- DIRECTIONS -
What you return must be the lines of the data that hold the word "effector".

- PROVIDED MATERIAL -
--- START ---
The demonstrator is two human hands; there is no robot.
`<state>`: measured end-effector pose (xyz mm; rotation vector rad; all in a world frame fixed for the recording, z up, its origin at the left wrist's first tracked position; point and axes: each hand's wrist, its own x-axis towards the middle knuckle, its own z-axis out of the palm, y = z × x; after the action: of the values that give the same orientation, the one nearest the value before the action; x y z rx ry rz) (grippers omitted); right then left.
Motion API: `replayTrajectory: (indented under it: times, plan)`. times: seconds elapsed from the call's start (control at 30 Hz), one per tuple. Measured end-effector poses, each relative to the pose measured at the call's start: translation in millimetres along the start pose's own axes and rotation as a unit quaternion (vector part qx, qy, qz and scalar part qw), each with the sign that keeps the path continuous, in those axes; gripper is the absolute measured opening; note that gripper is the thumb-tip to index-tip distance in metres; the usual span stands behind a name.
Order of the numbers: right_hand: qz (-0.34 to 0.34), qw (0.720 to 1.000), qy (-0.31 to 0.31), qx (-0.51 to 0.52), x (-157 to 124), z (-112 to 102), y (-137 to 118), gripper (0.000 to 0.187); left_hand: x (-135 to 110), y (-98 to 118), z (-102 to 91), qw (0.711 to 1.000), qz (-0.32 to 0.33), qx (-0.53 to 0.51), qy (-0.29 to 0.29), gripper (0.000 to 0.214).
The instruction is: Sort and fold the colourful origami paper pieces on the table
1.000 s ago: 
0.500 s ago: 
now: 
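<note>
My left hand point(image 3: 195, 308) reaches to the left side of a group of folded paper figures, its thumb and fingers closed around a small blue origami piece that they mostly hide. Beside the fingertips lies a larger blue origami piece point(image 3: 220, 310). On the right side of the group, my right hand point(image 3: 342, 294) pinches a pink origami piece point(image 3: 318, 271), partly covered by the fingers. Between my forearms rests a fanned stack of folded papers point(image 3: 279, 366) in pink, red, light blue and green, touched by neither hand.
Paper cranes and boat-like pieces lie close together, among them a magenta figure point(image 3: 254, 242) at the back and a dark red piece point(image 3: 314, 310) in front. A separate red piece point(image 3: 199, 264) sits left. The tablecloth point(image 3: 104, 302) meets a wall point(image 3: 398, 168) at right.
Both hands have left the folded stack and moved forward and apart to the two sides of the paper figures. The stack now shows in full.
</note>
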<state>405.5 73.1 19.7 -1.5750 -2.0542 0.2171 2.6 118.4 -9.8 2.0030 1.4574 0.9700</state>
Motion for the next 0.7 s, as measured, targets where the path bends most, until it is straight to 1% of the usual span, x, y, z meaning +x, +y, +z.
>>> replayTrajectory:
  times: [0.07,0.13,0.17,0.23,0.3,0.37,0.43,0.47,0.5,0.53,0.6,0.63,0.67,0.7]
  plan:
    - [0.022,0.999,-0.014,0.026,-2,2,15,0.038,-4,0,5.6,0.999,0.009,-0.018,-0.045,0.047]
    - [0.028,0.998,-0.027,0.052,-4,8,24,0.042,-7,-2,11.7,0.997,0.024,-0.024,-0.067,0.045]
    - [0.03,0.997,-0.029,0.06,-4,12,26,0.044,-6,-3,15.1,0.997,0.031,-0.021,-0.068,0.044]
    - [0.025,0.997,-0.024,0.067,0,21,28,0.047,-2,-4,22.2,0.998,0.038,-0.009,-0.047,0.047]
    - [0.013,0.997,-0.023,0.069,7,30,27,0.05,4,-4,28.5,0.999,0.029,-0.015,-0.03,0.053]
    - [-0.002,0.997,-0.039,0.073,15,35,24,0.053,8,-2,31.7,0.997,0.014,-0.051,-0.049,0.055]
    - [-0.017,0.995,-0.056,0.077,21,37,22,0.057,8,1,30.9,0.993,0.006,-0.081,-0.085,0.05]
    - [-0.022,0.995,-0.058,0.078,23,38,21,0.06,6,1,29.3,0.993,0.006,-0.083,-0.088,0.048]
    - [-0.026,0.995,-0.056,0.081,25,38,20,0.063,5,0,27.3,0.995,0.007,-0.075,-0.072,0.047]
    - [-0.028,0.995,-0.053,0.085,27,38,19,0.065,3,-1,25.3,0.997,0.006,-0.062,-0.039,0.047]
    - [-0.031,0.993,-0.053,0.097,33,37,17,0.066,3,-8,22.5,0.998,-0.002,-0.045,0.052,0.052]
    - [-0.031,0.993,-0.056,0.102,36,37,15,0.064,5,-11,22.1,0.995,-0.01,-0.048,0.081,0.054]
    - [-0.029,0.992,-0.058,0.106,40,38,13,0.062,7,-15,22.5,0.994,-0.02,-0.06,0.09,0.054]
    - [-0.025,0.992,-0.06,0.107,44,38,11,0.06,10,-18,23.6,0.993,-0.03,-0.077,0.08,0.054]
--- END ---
- COMPLETED EXERCISE -
`<state>`: measured end-effector pose (xyz mm; rotation vector rad; all in a world frame fixed for the recording, z up, its origin at the left wrist's first tracked position; point and axes: each hand's wrist, its own x-axis towards the middle knuckle, its own z-axis out of the palm, y = z × x; after the action: of the values that give the same orientation, the one nearest the value before the action; x y z rx ry rz) (grippers omitted); right then left.
Motion API: `replayTrajectory: (indented under it: times, plan)`. times: seconds elapsed from the call's start (control at 30 Hz), one per tuple. Measured end-effector poses, each relative to the pose measured at the call's start: translation in millimetres along the start pose's own axes and rotation as a unit quaternion (vector part qx, qy, qz and scalar part qw), each with the sign that keeps the path continuous, in those axes; gripper is the absolute measured opening; note that gripper is the thumb-tip to index-tip distance in metres; the usual span stands behind a name.

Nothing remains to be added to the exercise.